Segment Open
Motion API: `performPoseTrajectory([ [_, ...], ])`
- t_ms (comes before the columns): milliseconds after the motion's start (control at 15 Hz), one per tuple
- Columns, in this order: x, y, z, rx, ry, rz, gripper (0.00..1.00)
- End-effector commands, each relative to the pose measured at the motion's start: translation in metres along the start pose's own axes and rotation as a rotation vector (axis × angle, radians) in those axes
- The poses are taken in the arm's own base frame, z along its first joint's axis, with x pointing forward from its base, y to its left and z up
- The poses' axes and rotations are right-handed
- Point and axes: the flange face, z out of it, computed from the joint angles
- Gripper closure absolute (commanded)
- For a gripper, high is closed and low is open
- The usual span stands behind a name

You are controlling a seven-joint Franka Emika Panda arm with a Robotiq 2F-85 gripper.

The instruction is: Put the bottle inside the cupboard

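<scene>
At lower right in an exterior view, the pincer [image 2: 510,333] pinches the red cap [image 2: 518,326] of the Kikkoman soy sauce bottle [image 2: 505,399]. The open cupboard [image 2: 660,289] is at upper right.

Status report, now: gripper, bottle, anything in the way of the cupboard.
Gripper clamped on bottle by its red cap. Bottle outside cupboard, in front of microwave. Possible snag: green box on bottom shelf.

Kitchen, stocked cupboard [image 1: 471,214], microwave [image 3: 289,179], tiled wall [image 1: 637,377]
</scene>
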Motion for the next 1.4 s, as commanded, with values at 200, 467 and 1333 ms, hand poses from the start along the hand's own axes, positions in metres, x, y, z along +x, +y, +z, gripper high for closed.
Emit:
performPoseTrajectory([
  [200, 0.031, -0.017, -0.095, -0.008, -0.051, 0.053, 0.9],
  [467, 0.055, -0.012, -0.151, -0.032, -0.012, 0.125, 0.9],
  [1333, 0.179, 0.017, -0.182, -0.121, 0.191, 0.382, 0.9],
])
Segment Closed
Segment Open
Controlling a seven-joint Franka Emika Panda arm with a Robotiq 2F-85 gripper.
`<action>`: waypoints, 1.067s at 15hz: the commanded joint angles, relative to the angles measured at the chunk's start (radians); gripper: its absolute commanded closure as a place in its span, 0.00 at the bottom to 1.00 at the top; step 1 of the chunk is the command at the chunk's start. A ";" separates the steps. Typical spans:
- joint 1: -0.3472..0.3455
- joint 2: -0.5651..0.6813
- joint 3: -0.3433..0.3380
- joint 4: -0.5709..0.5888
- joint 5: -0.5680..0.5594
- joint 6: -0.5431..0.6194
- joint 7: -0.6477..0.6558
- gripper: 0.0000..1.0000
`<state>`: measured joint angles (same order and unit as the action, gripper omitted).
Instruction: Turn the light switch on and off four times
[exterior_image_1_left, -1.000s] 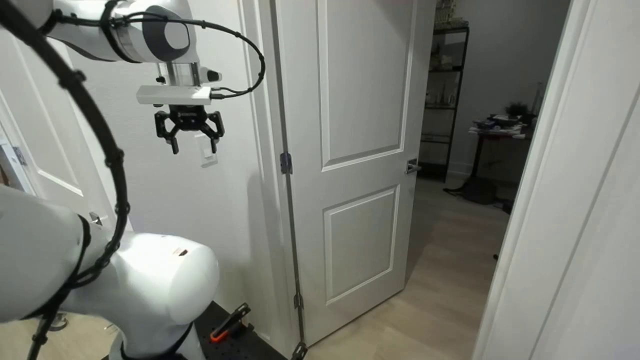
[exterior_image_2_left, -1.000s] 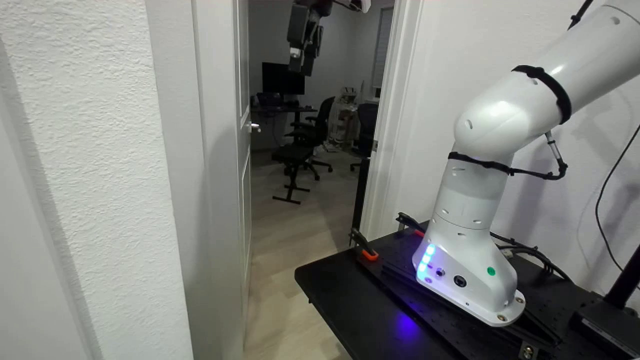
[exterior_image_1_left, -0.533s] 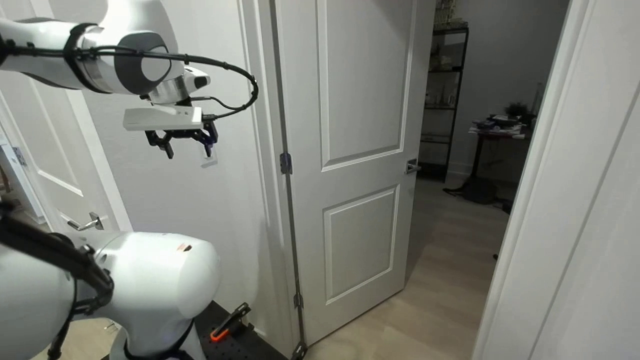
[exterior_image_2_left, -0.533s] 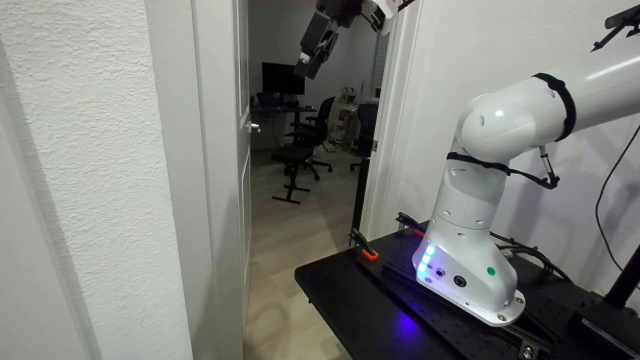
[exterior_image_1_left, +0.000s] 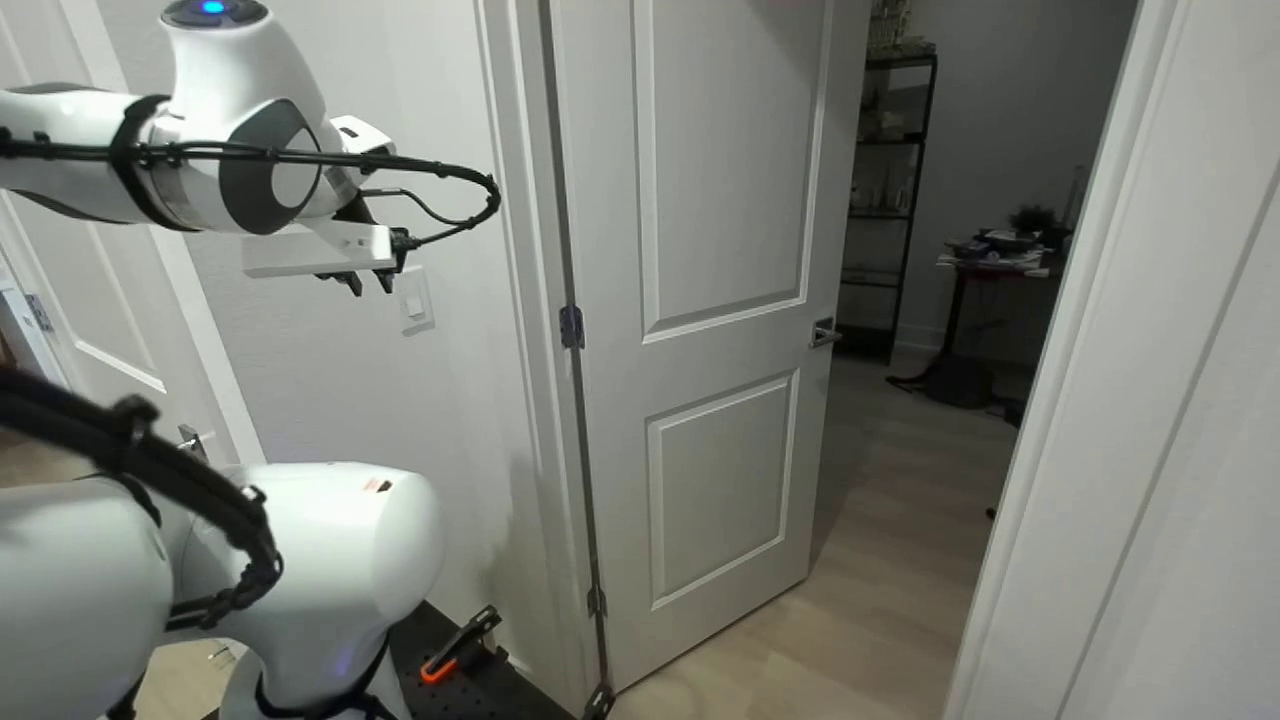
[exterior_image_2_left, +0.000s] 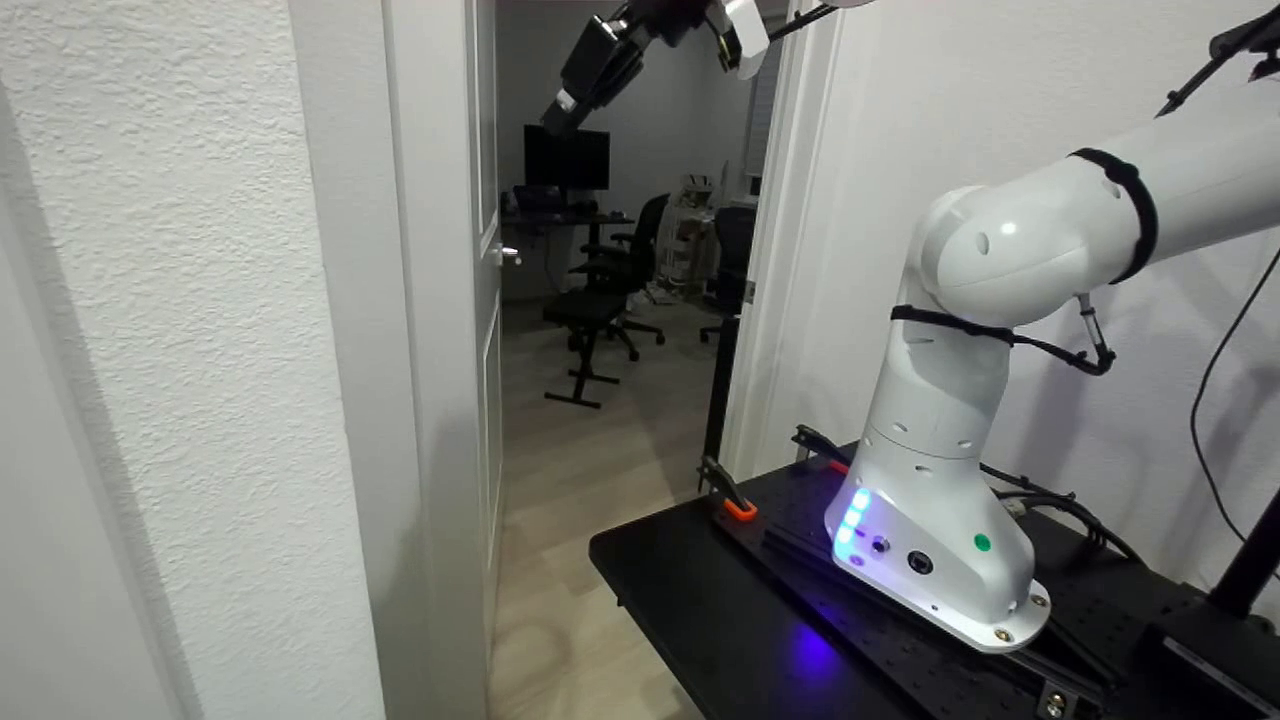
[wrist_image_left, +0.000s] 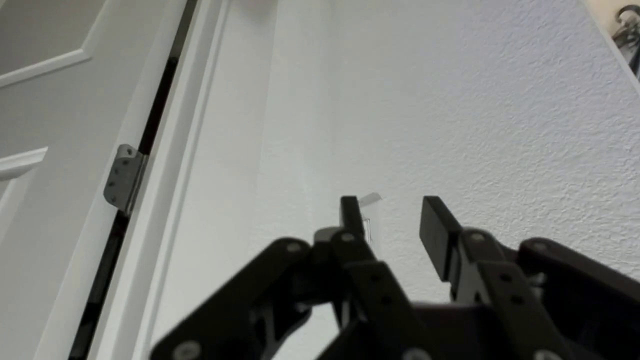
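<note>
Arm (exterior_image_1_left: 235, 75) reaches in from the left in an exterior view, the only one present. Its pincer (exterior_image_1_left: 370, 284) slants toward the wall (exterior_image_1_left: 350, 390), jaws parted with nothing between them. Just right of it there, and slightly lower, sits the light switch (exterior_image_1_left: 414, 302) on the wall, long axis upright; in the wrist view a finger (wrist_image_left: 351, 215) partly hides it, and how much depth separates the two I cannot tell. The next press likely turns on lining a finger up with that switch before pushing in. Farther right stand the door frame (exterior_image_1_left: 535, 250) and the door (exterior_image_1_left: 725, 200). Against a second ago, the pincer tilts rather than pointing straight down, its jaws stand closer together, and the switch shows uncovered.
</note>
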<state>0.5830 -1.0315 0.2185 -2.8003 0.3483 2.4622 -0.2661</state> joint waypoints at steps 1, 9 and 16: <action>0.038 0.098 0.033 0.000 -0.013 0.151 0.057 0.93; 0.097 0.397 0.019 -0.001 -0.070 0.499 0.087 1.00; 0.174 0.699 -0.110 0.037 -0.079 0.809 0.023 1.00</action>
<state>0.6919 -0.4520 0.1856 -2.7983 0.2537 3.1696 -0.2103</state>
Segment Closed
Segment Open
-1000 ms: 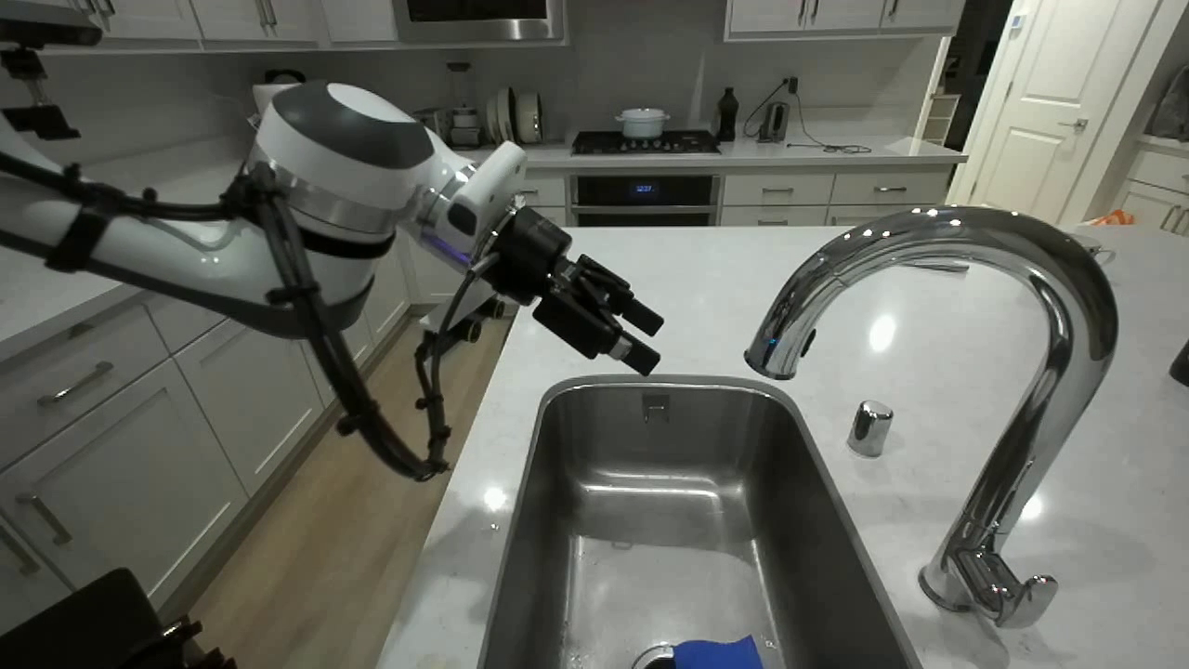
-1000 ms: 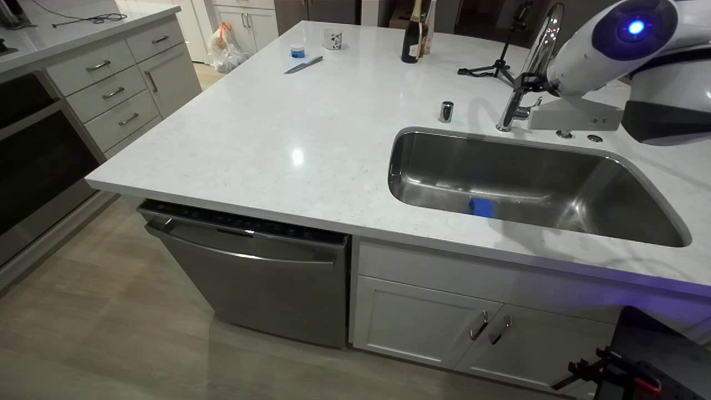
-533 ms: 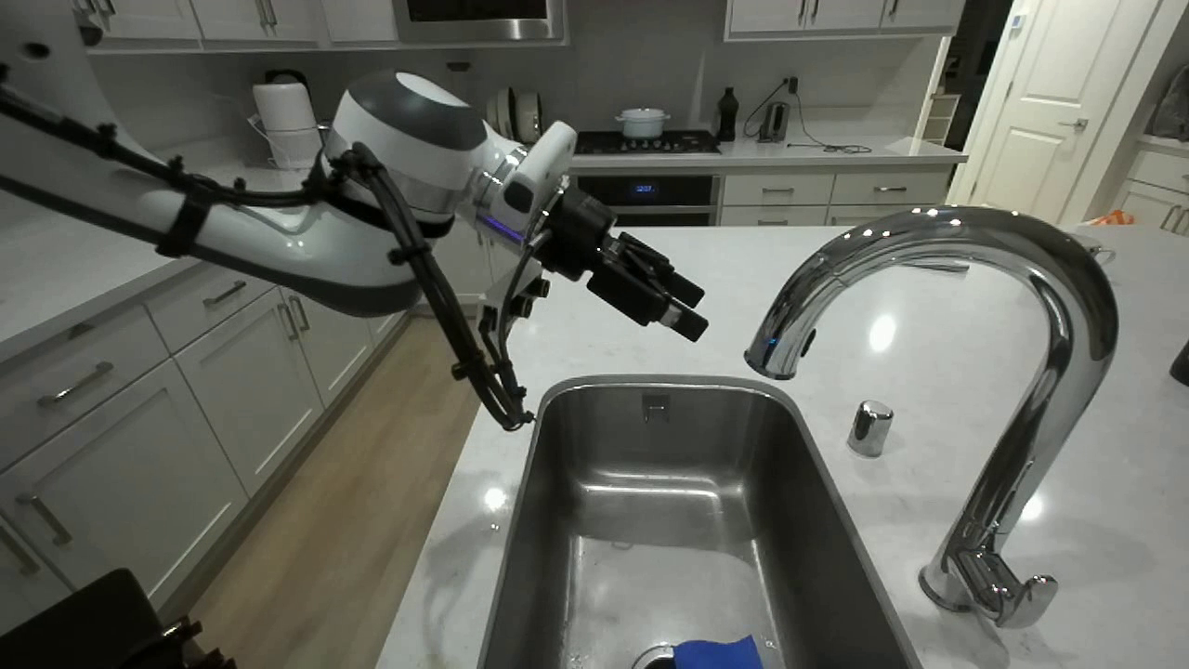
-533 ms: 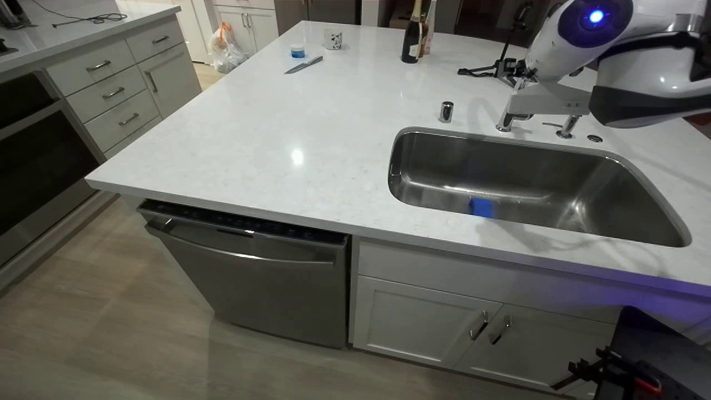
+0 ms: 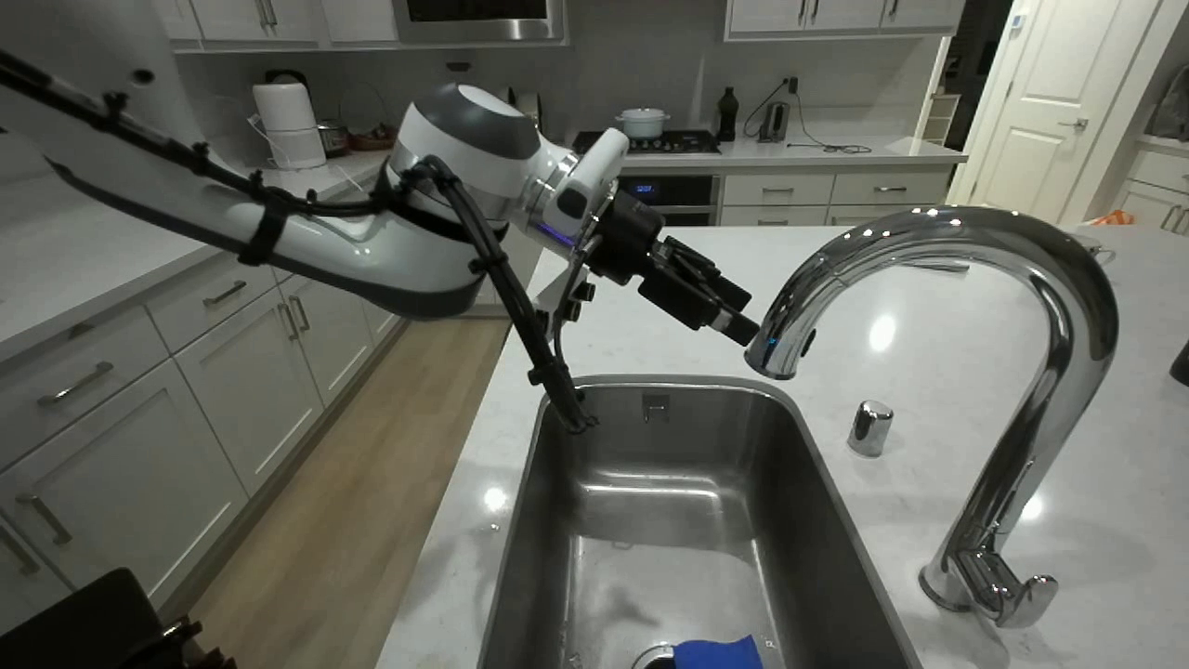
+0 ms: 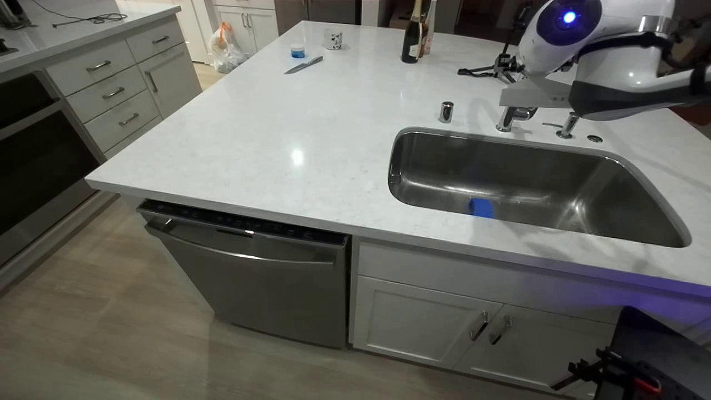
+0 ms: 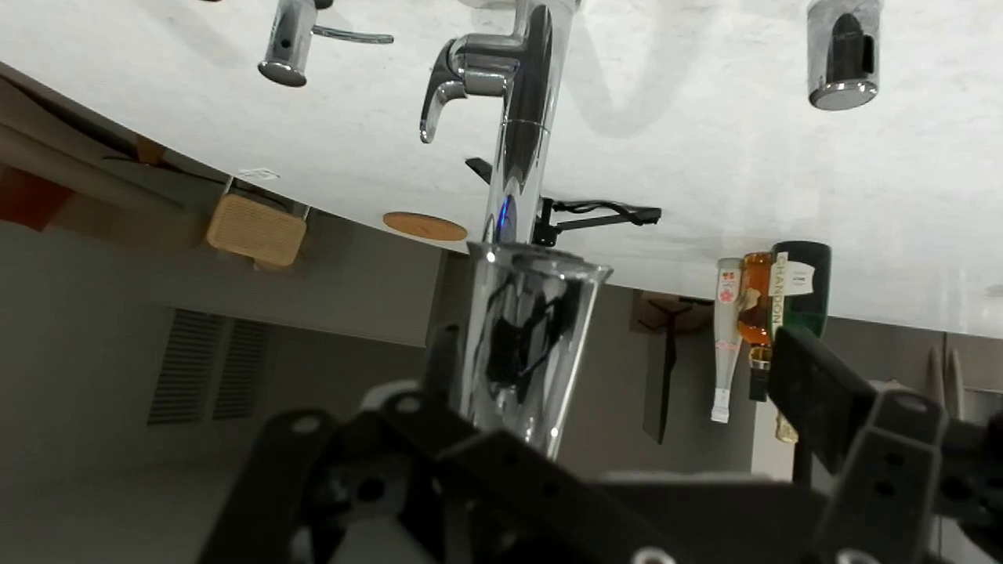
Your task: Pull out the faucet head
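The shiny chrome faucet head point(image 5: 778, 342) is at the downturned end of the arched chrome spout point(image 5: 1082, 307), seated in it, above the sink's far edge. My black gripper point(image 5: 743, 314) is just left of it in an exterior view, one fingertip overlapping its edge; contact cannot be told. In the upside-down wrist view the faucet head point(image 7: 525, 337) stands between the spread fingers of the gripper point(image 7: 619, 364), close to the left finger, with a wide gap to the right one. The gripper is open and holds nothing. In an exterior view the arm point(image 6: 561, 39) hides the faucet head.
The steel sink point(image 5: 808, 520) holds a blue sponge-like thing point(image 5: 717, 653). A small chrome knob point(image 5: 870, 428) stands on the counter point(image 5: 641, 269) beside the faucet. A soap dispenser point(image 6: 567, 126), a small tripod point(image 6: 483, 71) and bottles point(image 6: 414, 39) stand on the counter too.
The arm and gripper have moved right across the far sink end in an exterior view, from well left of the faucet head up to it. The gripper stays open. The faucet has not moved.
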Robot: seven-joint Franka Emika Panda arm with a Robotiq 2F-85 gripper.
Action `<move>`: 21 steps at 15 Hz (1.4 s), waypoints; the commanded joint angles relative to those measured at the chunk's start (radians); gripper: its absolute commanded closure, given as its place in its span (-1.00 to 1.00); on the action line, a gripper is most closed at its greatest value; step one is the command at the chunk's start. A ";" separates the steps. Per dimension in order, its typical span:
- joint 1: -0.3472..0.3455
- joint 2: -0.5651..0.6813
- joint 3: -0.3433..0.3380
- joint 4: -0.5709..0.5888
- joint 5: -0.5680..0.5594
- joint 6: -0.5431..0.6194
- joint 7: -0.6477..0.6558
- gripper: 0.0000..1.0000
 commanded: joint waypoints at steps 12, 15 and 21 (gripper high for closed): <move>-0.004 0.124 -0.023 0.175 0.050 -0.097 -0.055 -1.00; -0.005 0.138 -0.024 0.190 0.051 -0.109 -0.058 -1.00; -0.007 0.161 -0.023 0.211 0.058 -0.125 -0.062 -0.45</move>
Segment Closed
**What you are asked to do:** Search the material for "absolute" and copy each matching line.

**Result:**
- Gripper closure absolute (commanded)
`<action>`: waypoints, 1.067s at 15hz: the commanded joint angles, relative to the angles measured at the chunk's start (radians); gripper: its absolute commanded closure as a place in its span, 0.00 at the bottom to 1.00 at the top; step 1 of the chunk is the command at the chunk's start. A ";" separates the steps. Typical spans:
Action `<move>`: 21 steps at 15 Hz (1.4 s), waypoints; the commanded joint angles relative to those measured at the chunk's start (radians); gripper: its absolute commanded closure, given as its place in its span (-1.00 to 1.00); on the action line, a gripper is most closed at its greatest value; step one is the command at the chunk's start. A ";" separates the steps. Per dimension in order, its typical span:

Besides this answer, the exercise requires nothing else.